Task to complete - Retype each line of the data below exactly, beginning with the first and ending with the one that contains "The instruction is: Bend". Pictures do not belong in the copy.

==== Provided data

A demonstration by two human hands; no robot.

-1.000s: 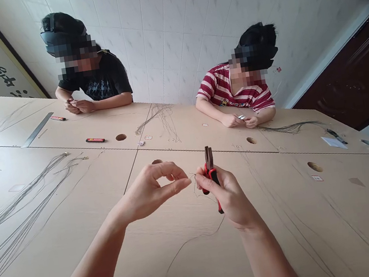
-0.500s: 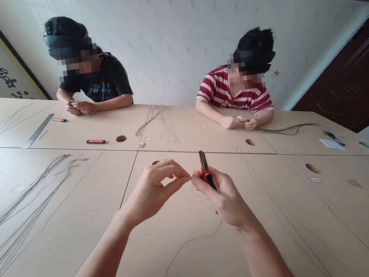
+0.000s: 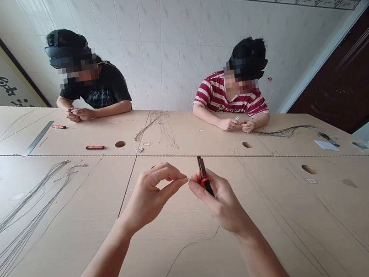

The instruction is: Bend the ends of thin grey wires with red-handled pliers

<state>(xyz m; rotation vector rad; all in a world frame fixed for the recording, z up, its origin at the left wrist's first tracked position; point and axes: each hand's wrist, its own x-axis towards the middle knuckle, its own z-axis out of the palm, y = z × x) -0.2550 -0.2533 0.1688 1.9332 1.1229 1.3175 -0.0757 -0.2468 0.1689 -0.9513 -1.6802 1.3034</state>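
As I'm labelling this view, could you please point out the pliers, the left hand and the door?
Pliers (image 3: 207, 185): head view, on the black grip.
Left hand (image 3: 151, 192): head view, on its thumb side.
Door (image 3: 348, 77): head view, on its brown panel.

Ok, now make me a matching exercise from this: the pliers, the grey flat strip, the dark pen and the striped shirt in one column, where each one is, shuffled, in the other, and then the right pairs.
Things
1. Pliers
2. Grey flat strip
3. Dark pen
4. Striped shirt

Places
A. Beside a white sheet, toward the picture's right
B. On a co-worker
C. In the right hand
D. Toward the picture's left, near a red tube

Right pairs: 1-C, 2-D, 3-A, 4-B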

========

Output of the exercise -
A demonstration by two human hands; no robot.

-1.000s: 
-0.500s: 
+0.000s: 

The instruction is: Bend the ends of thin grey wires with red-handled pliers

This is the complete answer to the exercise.